-------- Information supplied
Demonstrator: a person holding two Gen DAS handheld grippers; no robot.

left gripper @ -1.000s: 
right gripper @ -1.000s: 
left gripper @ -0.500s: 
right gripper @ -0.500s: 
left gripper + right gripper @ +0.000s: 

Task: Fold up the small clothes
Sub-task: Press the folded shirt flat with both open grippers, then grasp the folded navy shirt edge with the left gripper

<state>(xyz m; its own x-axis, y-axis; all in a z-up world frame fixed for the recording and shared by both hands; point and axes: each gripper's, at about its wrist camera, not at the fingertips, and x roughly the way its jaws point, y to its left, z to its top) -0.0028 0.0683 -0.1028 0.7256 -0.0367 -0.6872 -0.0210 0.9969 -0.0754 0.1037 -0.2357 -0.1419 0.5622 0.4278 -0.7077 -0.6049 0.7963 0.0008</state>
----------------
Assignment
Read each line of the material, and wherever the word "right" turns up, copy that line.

Solution for this problem
right gripper @ -1.000s: 
right gripper @ -0.500s: 
left gripper + right gripper @ +0.000s: 

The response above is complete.